Building 19 Yearly Ski Sale
Burlington, MA
www.building19.com

25th

Assabet Valley Regional Technical HS Annual Ski Swap
215 Fitchburg St
Marlborough MA
10am - 3pm
Strands from Worcester and White's from Princeton will be selling gear.
Drop off anything to sell between 8:30 and 9:30am.

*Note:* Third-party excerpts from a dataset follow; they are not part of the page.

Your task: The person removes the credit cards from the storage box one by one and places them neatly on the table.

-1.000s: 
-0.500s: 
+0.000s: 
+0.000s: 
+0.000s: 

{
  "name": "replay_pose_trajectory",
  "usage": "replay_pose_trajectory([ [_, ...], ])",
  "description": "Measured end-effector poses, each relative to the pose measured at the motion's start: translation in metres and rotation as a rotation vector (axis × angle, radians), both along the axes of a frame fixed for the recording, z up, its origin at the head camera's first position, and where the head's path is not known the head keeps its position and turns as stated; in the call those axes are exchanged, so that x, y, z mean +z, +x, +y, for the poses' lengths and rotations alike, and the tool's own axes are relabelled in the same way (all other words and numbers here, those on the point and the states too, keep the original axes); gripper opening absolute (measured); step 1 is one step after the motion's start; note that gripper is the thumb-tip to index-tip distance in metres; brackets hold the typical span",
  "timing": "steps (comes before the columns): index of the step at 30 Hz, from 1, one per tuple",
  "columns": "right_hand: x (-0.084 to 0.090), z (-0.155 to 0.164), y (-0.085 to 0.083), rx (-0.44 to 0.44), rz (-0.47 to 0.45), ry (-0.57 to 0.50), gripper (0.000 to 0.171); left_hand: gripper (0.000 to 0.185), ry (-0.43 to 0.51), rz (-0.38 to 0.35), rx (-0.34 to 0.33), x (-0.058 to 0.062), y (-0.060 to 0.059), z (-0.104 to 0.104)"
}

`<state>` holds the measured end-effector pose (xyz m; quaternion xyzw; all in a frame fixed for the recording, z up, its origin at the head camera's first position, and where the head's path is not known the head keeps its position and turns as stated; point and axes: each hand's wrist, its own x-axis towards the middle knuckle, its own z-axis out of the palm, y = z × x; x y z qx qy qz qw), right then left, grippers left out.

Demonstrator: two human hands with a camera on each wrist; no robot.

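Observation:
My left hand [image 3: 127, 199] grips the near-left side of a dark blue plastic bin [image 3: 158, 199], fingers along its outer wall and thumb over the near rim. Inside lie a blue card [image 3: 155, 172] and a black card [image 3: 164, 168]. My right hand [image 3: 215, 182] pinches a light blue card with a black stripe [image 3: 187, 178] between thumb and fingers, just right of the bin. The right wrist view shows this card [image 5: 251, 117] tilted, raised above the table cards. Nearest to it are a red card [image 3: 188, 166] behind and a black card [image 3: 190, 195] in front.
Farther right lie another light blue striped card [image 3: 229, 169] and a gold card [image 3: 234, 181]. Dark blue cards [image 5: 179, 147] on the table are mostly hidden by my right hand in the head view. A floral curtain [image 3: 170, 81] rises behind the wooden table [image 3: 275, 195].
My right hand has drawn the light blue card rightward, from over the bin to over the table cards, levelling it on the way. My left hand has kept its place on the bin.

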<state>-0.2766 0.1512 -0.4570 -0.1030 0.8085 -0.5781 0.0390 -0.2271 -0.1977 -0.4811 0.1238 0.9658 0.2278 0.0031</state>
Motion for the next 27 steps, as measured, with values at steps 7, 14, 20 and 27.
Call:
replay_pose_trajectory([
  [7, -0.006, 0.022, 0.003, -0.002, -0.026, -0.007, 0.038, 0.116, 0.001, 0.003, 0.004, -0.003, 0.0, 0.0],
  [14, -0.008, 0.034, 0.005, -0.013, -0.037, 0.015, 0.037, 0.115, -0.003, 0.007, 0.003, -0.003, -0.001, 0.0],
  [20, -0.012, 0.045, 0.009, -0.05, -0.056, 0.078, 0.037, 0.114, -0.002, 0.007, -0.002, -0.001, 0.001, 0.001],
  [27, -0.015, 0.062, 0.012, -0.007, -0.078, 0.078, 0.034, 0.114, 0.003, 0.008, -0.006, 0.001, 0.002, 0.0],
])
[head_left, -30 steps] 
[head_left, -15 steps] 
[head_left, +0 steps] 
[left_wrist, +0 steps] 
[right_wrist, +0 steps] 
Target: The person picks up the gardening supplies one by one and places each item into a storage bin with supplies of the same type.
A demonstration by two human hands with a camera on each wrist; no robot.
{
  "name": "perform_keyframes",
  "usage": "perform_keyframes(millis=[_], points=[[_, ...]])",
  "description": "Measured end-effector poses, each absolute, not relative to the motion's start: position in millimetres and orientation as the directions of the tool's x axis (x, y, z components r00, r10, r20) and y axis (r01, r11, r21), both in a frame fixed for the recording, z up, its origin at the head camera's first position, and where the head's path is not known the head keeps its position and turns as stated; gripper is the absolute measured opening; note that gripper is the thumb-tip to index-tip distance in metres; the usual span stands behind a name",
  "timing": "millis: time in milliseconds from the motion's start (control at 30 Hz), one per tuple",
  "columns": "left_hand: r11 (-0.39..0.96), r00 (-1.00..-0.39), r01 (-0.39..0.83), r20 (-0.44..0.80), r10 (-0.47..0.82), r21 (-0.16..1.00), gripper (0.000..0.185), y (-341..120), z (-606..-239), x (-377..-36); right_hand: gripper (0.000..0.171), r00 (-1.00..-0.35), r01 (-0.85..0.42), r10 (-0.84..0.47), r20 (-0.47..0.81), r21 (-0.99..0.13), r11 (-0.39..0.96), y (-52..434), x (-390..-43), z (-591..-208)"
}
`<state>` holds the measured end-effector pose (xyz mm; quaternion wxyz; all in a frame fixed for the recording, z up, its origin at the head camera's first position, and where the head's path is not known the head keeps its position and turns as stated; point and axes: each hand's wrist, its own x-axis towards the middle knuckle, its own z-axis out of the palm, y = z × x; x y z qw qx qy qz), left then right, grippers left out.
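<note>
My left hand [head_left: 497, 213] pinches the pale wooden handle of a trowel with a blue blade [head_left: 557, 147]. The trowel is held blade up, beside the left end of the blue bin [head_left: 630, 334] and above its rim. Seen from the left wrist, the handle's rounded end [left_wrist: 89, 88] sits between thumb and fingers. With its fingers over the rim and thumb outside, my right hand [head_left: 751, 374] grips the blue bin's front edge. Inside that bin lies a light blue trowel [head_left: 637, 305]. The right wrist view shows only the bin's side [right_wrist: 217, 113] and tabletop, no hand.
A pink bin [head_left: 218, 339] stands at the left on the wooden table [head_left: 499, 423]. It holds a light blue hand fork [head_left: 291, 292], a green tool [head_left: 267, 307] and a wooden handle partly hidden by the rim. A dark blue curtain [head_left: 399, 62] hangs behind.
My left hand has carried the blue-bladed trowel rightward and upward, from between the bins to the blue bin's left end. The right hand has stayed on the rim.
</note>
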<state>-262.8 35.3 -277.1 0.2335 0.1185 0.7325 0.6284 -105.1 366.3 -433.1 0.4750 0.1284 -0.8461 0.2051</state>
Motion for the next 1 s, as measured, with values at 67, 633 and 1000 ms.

  I'm looking for information on the following ski sales/swaps from previous years.
Looking for more information on these swaps known from the past:

  Please note, earlier, there was a swap listed for Mad River Valley.
** THIS WAS NOT OUR MRV **
Not Our Mad River Annual Ski Swap
http://www.skimadriver.com/node/1924


Ascutney Mt, VT


----------



## Hawkshot99 (Sep 13, 2009)

Potter Brothers: Store Locations
Swap & Sell Dates / Locations:
October 1-4 (Kingston)
October 16-18 (Middletown)
October 23-25 (Fishkill)
November 11-15 (Poughkeepsie)

Jiminy Peak:
Oct 10-12


----------



## tcharron (Sep 13, 2009)

Hawkshot99 said:


> Potter Brothers: Store Locations
> Swap & Sell Dates / Locations:
> October 1-4 (Kingston)
> October 16-18 (Middletown)
> ...



Thanks, added.


----------



## OppositeGeorge (Sep 14, 2009)

November 27-29, December 5-6 -- Danbury Ski Club Ski Swap at Ski Haus, New Milford, Ct.


----------



## Glenn (Sep 14, 2009)

The local ski shops in the Mt. Snow Valley area will set up tents for Oktoberfest 10/10/2009 - 10/11/2009. They don't have ski swaps, but it's usually pretty deep discounts on last year's gear. They do the same thing for labor day as well.


----------



## hammer (Sep 14, 2009)

Nashua Exchange Club swap, Thanksgiving weekend:

http://www.nashuaexchangeclub.org/content.aspx?page_id=22&club_id=35099&module_id=22441


----------



## bvibert (Sep 14, 2009)

Thanks for taking the time to compile this together.  I know it can be time consuming.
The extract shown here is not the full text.